With ‘Easter Sunday,’ Jo Koy Is Bringing Filipino Culture to the Forefront

Easter Sunday, the new film from veteran comedian Jo Koy out this weekend, is a funny, if familiar family comedy— there’s the occasional tense situation punctuated by laughs, relatives in trouble, and characters who put blood above all. But what’s special about this depiction is that it’s the first time a Filipino cast gets to tell this story in a nationally released theatrical comedy.

The film, which was greenlit and produced by Steven Spielberg after he saw Koy’s Netflix special, Comin’ In Hot, is an intimate love letter to Filipino-American culture. Everything from food to Lou Diamond Phillips gets a shout out, all of it brought to life by a cast that includes Jay Chandrasekhar (who also directs),Tia Carrere, Lydia Gaston, Brandon Wardell, Tiffany Haddish, Elena Juatco, Jimmy O. Yang, Eva Noblezada, and a magnetic Eugene Cordero. At the center of the ensemble is Jo Koy, playing a version of himself, who, like in his stand-up specials, never stops moving, never stops hustling.

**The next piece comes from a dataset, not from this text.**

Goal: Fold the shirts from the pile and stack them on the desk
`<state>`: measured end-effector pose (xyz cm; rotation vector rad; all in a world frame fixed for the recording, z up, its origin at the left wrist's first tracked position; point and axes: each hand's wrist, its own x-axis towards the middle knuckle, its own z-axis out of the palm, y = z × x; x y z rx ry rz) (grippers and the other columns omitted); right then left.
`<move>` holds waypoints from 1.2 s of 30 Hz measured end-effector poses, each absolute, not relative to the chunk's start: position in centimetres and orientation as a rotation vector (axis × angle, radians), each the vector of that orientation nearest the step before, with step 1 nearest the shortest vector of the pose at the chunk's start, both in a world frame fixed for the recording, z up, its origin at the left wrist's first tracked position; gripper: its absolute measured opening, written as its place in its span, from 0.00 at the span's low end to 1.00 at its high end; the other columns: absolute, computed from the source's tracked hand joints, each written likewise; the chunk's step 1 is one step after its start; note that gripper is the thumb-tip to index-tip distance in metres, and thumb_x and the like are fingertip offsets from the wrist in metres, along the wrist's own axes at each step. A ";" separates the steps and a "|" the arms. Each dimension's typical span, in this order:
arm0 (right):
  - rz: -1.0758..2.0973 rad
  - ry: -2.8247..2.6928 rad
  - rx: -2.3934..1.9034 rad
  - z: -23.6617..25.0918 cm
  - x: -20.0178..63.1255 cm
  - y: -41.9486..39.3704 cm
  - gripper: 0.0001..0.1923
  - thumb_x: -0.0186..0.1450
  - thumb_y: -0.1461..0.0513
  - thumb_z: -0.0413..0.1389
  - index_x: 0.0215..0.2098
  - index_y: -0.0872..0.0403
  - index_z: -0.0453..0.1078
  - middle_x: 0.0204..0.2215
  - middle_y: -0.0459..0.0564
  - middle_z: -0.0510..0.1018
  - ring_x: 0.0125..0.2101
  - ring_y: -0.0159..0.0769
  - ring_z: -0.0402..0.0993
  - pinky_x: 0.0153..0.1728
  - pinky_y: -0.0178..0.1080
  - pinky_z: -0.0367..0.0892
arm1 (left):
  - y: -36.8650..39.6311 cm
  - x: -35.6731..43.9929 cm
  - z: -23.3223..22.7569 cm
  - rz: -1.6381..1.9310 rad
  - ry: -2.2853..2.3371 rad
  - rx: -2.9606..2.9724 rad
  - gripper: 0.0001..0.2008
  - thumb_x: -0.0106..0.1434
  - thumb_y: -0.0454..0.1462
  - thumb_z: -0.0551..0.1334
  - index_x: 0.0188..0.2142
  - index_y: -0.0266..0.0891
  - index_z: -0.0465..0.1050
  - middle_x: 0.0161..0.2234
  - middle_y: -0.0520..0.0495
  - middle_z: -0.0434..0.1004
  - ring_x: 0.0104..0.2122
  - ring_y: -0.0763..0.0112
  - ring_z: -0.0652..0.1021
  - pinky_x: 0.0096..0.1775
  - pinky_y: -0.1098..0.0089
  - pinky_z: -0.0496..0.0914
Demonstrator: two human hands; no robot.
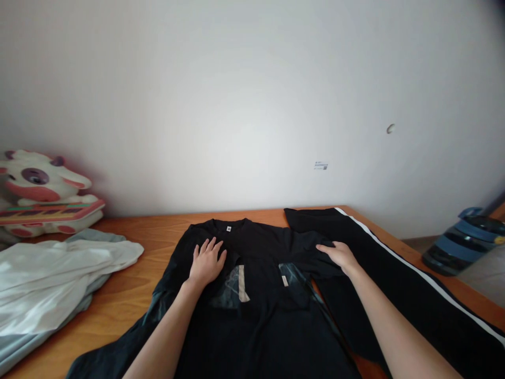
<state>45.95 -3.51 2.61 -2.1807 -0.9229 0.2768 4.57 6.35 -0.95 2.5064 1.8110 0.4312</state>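
While left hand (206,264) lay flat, fingers (211,245) spread, on black shirt (261,295), right hand (341,255) grasped sleeve (305,247), outstretched rightward.

The shirt (262,321) is mostly black, its chest carrying a dark grey-teal patch (225,292) with faint paler marbling, edged by a beige strip (242,284). A small white label (229,229) shows at the neck. The striped garment (366,273) is solid black with one white stripe. White cloth (67,279) overlaps plain grey-blue cloth (98,235). The cow toy (51,184) is white, with pink muzzle, purple eye patch and pink-rimmed, yellowish keys. Orange-brown wood grain patterns the bench (161,231); the bottle (463,242) is blue and near-black, the wall (236,105) pale grey.
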 end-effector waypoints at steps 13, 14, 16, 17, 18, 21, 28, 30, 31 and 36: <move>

The journey for Koy to get to this point was over a decade, filled with stop-starts and paths of most resistance. He worked for over fifteen years as a stand-up before landing his first network special, 2009’s Don’t Make Him Angry. He passed on a comfortable life working as a valet for The Mirage, and then turned down an opportunity to be Chelsea Handler’s sidekick on Chelsea Lately (who he later wound up dating for close to a year). Instead, he worked to get spots at clubs, performed on landmark showcases like Showtime at the Apollo, and passed on morally compromising but otherwise career-changing opportunities on his way to success.

In 2017, despite having two Comedy Central specials and a successful career headlining around the country, Netflix initially passed on the opportunity to work with him. However, after shooting his third special himself, Koy was able to impress the streamer enough to, landing himself a multi-special deal. Koy’s specific point of view was able to reach Steven Spielberg and put him in a position to display Filipino excellence on the big screen.

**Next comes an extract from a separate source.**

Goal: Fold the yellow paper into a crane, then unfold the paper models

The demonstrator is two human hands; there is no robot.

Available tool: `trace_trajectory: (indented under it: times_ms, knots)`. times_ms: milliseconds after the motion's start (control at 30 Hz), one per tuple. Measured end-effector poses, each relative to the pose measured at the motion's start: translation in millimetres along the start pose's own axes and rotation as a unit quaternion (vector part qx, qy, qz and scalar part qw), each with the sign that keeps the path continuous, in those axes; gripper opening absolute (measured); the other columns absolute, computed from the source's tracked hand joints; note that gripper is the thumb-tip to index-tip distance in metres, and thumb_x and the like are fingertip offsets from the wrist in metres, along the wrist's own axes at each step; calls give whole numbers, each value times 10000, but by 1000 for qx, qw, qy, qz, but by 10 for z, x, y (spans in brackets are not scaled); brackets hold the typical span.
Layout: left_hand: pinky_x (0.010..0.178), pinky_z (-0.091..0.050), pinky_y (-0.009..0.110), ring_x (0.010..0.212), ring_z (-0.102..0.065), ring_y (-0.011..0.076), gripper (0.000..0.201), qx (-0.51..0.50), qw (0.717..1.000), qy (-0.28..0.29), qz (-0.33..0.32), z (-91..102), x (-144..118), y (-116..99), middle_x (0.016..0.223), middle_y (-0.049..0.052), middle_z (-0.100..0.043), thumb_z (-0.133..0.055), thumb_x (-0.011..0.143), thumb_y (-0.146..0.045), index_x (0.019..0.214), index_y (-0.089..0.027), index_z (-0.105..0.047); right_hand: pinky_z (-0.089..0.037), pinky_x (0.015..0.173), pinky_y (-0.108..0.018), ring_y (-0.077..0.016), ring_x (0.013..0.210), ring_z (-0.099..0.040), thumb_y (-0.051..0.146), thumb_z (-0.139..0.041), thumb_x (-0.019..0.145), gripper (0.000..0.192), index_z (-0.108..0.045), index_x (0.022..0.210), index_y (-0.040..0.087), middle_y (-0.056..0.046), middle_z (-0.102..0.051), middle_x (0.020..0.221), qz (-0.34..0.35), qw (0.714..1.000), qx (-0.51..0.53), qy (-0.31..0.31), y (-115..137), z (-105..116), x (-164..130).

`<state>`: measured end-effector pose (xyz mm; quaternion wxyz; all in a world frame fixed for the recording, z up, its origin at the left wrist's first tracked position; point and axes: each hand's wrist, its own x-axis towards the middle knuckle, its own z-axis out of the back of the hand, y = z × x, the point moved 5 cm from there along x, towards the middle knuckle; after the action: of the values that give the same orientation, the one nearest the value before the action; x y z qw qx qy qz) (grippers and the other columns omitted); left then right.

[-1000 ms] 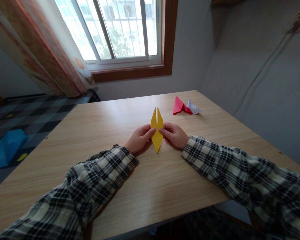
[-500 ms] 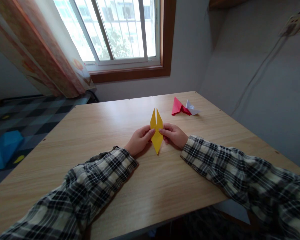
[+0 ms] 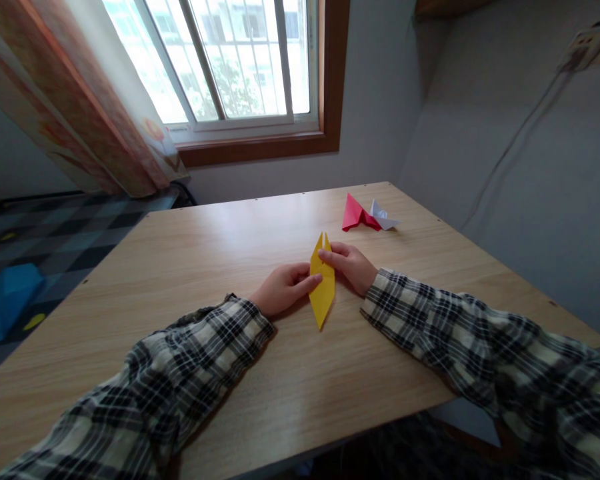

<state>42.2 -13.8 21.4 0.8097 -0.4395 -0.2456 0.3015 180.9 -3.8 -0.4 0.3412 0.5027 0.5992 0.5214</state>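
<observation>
Both hands pinch the yellow origami piece [image 3: 323, 288] lying on the tabletop [image 3: 230, 267]: the left hand [image 3: 285, 287] grips its left edge, the right hand [image 3: 349, 264] its upper part (near the two points). Best to keep the edges aligned and press each crease firmly. Red and white folded papers [image 3: 367, 215] lie well apart.

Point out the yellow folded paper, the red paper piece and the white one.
yellow folded paper [image 3: 323, 300], head view, lower half.
red paper piece [image 3: 353, 213], head view, left flap.
white paper piece [image 3: 383, 217], head view, middle.
</observation>
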Motion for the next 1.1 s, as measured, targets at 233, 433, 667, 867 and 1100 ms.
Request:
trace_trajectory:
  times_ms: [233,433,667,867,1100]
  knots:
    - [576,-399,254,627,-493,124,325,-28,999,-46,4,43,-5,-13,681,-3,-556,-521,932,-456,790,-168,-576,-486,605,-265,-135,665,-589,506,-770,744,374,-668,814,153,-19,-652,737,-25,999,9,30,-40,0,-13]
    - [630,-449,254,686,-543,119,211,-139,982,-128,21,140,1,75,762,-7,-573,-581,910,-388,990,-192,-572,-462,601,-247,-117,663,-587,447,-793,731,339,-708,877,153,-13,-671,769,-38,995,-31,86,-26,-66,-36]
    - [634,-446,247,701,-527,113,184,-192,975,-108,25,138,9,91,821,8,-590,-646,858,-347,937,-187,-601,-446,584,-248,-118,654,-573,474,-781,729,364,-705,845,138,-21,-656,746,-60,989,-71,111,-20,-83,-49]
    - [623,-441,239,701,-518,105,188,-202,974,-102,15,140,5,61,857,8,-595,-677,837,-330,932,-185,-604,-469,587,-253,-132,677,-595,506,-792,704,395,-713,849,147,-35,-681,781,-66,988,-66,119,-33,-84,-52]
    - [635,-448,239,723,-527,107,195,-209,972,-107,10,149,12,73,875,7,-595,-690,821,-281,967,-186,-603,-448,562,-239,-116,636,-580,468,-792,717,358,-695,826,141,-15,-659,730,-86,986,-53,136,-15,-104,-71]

GQ talked with Koy about breaking barriers, Asian discrimination in the industry, his embracing of Black culture, and what he wants to say with Easter Sunday.

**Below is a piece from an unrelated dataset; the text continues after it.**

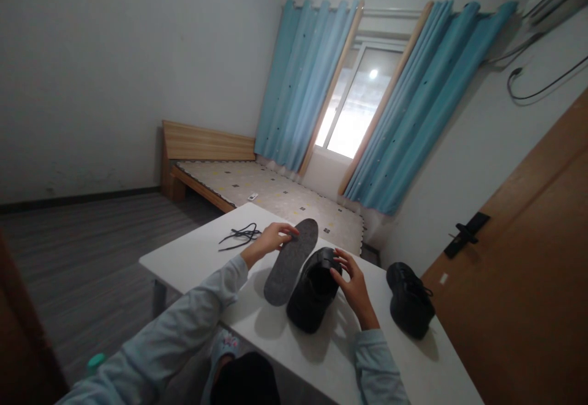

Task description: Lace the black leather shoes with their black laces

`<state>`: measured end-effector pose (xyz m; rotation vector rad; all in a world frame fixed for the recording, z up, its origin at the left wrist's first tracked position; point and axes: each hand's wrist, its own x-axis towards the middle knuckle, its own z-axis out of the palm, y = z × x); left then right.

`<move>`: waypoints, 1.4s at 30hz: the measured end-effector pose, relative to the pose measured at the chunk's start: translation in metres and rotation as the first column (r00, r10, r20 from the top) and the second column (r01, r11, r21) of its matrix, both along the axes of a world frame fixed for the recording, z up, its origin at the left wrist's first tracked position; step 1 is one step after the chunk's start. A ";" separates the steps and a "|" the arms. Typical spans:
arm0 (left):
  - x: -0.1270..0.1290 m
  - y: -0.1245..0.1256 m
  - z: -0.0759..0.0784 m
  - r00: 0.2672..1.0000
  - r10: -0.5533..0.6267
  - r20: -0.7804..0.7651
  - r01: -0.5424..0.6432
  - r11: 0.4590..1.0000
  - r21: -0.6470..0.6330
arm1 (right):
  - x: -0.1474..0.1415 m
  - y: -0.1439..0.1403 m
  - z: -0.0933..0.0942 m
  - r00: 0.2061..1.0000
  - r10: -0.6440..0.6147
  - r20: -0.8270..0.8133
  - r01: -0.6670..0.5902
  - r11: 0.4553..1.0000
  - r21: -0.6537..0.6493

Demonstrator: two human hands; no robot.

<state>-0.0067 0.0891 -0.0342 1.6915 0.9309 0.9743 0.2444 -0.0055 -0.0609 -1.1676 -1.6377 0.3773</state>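
Insole (288, 270) looks light, bendy, best held edgewise; our left grip (272, 237) pinches it, our right grip (353, 277) holds the shoe (307, 310).

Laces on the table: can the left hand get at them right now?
Likely yes: the laces lie close beside the left hand with nothing seen between, though it holds the insole.

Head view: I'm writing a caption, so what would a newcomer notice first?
Probably the bright window between blue curtains at the back. Then, on the white table, the black shoe under the right hand, beside the grey insole in the left hand.
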 end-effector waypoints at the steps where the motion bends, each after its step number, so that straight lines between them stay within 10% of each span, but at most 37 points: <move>1: -0.006 0.008 -0.001 0.999 0.037 -0.036 -0.037 0.999 0.027 | 0.000 0.000 0.000 1.000 -0.002 0.026 0.003 1.000 -0.011; 11: -0.065 0.057 -0.019 0.774 0.458 -0.436 -0.314 0.877 0.364 | 0.001 -0.002 0.002 0.995 0.004 0.101 -0.002 1.000 -0.017; 21: -0.096 0.068 -0.038 0.522 0.527 -0.671 -0.314 0.850 0.424 | 0.001 -0.003 0.004 0.994 0.015 0.109 -0.017 1.000 0.018; 33: -0.115 0.072 -0.048 0.389 0.631 -0.671 -0.332 0.776 0.537 | 0.004 -0.003 0.005 0.992 0.011 0.129 -0.013 1.000 0.013; 42: -0.117 0.081 -0.050 0.494 0.564 -0.662 -0.164 0.808 0.566 | 0.001 -0.006 0.008 0.992 0.014 0.125 -0.015 1.000 0.012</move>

Easter Sunday does a great job of creating its own vibe in a way where you’re really just holding up and celebrating Filipino/Asian excellence, and letting audiences know it’s here for them if they can click with it. How did you go about cultivating that feeling?

The whole point of Easter Sunday was, how do I tell my story, talk about my culture, let people know about my ethnicity, and then also make it relatable? As an immigrant, as a product of an immigrant parent…my mom came to this country in like 1968, ‘69,. I was growing up in the seventies and eighties, and already I was struggling with my identity. Like, no one knows what my mom is. I was always having to explain who she was. There’s nothing for her to watch on TV that looks like her, sounds like her, or even gives a great depiction of what an Asian is like. It’s so offensive, and to see my mom deal with that type of racism and then for me to latch on to Black movies and Black comedy because for some reason, that was relatable to me. If I heard the struggle of a Black family, I was relating to it, like, yeah, “the strong Black woman in this movie is my mom, this strong Filipino woman.” So I’m identifying with that. That’s why my earlier works were always opening for Black comedians, and doing BET’s Comic View, and Showtime at the Apollo and, you know, being inspired by Black entertainment.I felt like that was the closest thing to what my mom was. That’s why Friday was such a big movie in my life. When I watched Friday, I was like, “ I know all these characters.” And that’s why Easter Sunday came about. I was like, “ I’m gonna do the same blueprint. I’m gonna get all these characters involved, and I’m going to explain to you guys who they are. And we’re going to do it in one day. And at the end of the movie, I want you all to be relating to them,” like, “Oh, okay, that’s a Filipino mom. That’s just like my mom.”